Among the lines below, how many carry the string "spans"? Reply with a number and nothing else.

SUPPLIED MATERIAL:
* * * * * * * * *

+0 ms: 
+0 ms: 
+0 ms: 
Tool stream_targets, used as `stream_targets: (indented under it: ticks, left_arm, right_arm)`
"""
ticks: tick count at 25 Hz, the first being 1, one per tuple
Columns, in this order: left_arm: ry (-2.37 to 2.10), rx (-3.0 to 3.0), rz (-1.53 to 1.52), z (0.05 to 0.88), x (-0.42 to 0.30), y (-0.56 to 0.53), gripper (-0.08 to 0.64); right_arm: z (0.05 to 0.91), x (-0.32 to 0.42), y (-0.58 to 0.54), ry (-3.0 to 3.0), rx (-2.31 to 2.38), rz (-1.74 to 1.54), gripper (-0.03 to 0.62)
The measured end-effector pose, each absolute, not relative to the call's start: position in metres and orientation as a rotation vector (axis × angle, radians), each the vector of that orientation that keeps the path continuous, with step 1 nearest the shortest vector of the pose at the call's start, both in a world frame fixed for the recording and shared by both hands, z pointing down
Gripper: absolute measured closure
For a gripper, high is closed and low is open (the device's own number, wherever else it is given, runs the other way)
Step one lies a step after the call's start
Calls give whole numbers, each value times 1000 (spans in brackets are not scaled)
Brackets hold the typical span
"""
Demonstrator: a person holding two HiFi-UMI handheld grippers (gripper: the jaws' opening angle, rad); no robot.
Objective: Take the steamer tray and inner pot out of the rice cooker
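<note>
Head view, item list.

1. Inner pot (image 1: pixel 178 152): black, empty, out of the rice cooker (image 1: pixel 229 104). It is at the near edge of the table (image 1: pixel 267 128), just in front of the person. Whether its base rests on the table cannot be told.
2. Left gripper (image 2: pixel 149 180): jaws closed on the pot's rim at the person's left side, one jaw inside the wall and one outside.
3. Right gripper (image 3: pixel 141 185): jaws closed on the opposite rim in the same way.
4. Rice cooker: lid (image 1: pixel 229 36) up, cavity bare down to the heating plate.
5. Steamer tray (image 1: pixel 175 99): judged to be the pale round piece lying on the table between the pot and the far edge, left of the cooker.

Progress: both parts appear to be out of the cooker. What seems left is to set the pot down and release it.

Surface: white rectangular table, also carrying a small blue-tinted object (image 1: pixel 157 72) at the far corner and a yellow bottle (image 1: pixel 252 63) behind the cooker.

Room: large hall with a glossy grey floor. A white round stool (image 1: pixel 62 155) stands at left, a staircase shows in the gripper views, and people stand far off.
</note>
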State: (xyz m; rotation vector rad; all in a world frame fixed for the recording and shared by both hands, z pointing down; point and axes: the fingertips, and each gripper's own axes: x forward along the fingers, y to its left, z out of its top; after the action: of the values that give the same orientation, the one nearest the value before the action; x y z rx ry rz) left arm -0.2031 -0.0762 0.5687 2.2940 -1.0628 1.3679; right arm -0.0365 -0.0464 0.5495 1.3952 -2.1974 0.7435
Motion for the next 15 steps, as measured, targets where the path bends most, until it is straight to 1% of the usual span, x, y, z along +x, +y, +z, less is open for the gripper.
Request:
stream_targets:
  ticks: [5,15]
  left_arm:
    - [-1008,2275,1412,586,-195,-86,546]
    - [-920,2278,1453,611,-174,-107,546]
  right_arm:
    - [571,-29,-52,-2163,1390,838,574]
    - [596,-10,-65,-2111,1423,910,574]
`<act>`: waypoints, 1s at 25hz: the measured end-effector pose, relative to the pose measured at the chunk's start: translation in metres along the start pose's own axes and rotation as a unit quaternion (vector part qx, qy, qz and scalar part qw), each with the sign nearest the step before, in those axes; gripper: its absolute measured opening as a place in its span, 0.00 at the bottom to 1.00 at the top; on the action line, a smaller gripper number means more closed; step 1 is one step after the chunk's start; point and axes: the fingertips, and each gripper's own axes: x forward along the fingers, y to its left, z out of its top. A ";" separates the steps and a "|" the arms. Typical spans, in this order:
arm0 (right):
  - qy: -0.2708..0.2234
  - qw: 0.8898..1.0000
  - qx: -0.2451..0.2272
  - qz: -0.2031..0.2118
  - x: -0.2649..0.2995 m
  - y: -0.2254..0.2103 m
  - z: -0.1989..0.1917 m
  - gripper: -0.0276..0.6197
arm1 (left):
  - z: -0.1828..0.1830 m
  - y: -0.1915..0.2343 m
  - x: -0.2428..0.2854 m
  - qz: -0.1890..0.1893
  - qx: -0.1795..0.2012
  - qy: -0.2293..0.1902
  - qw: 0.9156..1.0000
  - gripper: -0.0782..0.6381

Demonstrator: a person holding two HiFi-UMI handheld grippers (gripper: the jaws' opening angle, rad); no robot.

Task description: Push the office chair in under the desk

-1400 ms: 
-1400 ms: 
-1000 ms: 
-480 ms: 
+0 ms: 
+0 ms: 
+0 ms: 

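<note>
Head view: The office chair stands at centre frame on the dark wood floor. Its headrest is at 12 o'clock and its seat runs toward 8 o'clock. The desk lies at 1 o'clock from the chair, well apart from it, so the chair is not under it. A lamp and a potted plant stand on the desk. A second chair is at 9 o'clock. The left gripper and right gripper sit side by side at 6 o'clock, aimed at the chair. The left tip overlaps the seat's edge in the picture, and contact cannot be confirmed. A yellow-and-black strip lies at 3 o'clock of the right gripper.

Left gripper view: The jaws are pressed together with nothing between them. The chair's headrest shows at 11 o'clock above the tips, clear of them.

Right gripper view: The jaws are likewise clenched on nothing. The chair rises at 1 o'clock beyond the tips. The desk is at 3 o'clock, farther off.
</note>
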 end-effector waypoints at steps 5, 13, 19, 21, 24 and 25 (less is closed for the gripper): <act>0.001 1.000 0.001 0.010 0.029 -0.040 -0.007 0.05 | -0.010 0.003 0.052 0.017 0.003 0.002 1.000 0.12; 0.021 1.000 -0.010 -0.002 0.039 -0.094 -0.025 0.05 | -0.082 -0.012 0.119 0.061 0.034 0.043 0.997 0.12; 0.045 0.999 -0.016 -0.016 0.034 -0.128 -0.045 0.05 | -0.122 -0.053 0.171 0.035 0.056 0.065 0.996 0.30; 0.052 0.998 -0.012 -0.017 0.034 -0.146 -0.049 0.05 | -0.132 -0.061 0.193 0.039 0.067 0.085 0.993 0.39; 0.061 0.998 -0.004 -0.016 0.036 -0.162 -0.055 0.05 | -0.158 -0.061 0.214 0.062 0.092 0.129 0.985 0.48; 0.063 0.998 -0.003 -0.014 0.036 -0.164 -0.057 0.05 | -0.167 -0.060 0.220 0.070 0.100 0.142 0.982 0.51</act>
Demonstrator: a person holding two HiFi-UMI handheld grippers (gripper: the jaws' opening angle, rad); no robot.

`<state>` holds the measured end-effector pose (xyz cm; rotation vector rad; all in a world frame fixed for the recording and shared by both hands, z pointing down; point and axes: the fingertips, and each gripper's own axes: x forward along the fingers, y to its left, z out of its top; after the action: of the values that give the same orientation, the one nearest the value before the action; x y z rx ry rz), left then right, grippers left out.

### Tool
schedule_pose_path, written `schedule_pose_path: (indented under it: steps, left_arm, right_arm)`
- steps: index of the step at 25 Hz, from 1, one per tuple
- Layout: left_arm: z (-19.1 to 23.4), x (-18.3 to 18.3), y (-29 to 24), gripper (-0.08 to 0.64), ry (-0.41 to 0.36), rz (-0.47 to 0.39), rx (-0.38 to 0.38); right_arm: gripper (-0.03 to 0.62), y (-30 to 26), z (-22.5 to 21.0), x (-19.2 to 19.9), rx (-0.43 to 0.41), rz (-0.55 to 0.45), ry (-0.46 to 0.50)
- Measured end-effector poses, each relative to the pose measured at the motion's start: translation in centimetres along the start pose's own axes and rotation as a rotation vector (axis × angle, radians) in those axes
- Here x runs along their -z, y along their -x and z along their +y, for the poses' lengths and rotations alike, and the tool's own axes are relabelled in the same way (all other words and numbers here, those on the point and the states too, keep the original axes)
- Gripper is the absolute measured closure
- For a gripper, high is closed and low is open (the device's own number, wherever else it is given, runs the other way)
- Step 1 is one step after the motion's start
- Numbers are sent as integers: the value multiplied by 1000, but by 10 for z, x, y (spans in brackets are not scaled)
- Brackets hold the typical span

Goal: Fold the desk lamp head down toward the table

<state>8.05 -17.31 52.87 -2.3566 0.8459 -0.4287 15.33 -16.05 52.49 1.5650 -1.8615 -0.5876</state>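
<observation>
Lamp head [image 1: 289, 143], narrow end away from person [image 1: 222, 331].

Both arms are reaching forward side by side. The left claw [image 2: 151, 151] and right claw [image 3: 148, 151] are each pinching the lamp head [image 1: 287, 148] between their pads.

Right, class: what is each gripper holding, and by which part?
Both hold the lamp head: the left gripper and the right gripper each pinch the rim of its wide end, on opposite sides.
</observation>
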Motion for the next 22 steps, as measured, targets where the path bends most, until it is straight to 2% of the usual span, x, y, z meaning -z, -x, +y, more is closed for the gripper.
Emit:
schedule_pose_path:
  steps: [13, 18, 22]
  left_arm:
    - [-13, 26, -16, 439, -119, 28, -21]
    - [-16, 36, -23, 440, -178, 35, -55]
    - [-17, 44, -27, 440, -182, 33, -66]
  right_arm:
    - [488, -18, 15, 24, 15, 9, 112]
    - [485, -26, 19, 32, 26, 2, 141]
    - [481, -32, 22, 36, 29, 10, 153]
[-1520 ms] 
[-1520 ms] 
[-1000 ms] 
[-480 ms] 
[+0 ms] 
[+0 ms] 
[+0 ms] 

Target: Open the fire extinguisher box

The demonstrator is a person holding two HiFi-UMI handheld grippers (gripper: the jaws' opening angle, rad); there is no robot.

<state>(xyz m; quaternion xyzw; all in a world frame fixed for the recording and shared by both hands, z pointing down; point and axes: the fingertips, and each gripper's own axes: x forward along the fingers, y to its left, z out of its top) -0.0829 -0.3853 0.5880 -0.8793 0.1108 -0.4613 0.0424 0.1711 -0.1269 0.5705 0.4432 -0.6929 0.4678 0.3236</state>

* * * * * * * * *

WRITTEN ANSWER:
3